Directions for this task ::
Copy out all of the data below with no alterations.

(Given data)

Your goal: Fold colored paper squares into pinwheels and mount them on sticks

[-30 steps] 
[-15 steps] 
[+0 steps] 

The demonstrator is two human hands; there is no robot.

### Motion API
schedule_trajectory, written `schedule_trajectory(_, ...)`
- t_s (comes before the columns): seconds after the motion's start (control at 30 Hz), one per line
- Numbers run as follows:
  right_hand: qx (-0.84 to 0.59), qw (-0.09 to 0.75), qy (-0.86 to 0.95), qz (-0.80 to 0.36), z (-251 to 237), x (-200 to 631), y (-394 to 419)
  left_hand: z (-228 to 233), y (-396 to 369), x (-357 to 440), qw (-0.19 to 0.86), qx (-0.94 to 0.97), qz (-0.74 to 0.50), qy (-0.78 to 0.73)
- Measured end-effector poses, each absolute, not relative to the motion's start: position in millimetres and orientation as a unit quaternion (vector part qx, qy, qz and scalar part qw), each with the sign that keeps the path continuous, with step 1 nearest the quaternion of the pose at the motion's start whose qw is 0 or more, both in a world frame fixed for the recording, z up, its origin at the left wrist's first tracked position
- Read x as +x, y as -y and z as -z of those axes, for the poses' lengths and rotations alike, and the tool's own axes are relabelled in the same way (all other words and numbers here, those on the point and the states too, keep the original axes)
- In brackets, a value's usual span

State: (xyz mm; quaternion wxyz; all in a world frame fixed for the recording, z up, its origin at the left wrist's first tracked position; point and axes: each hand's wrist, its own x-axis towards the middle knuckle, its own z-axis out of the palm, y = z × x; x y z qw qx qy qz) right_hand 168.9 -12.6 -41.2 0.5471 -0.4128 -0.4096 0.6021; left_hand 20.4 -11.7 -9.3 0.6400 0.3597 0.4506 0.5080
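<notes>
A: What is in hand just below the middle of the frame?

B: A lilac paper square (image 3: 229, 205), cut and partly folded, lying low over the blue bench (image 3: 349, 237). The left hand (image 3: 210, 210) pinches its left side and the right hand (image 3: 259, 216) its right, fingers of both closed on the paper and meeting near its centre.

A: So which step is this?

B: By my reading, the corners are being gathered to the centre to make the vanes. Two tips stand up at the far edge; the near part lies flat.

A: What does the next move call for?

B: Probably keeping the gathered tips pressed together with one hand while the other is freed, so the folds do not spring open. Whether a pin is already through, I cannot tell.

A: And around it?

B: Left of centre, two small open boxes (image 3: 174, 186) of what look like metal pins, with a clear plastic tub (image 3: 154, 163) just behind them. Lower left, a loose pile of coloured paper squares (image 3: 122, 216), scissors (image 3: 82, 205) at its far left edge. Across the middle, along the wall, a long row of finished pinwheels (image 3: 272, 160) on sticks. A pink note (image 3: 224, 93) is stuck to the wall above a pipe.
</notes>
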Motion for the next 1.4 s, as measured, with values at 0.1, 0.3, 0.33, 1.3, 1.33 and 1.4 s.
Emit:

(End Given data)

Written solution ::
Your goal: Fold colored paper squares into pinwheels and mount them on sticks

[-30 steps] 
[-15 steps] 
[+0 steps] 

The demonstrator is two human hands; there is no robot.

### Motion API
schedule_trajectory, written `schedule_trajectory(_, ...)`
- t_s (comes before the columns): seconds after the motion's start (control at 30 Hz), one per line
- Numbers run as follows:
  right_hand: qx (-0.84 to 0.59), qw (-0.09 to 0.75), qy (-0.86 to 0.95), qz (-0.80 to 0.36), z (-251 to 237), x (-200 to 631), y (-394 to 419)
  left_hand: z (-228 to 233), y (-396 to 369), x (-357 to 440), qw (-0.19 to 0.86), qx (-0.94 to 0.97), qz (-0.74 to 0.50), qy (-0.78 to 0.73)
- Measured end-effector poses, each absolute, not relative to the motion's start: position in millimetres and orientation as a unit quaternion (vector part qx, qy, qz and scalar part qw), each with the sign that keeps the path continuous, with step 1 nearest the quaternion of the pose at the motion's start whose qw is 0 or more, both in a world frame fixed for the recording, z up, its origin at the left wrist's first tracked position
- Read x as +x, y as -y and z as -z of those axes, for the poses' lengths and rotations alike, and the tool's own axes are relabelled in the same way (all other words and numbers here, those on the point and the states too, keep the original axes)
- In brackets, a value's usual span

State: (xyz mm; quaternion wxyz; all in a world frame fixed for the recording, z up, its origin at the left wrist's first tracked position; point and axes: each hand's wrist, its own x-axis towards the middle knuckle, its own z-axis out of the palm, y = z × x; x y z qw qx qy qz) right_hand 168.9 -12.6 -41.2 0.5471 -0.4128 -0.4096 0.6021; left_hand 20.4 -11.7 -9.3 0.6400 0.3597 0.4506 0.5080
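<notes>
A: What is in hand just below the middle of the frame?

B: A lilac paper square (image 3: 229, 205), cut and partly folded, lying low over the blue bench (image 3: 349, 237). The left hand (image 3: 210, 210) pinches its left side and the right hand (image 3: 259, 216) its right, fingers of both closed on the paper and meeting near its centre.

A: So which step is this?

B: By my reading, the corners are being gathered to the centre to make the vanes. Two tips stand up at the far edge; the near part lies flat.

A: What does the next move call for?

B: Probably keeping the gathered tips pressed together with one hand while the other is freed, so the folds do not spring open. Whether a pin is already through, I cannot tell.

A: And around it?

B: Left of centre, two small open boxes (image 3: 174, 186) of what look like metal pins, with a clear plastic tub (image 3: 154, 163) just behind them. Lower left, a loose pile of coloured paper squares (image 3: 122, 216), scissors (image 3: 82, 205) at its far left edge. Across the middle, along the wall, a long row of finished pinwheels (image 3: 272, 160) on sticks. A pink note (image 3: 224, 93) is stuck to the wall above a pipe.
</notes>
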Motion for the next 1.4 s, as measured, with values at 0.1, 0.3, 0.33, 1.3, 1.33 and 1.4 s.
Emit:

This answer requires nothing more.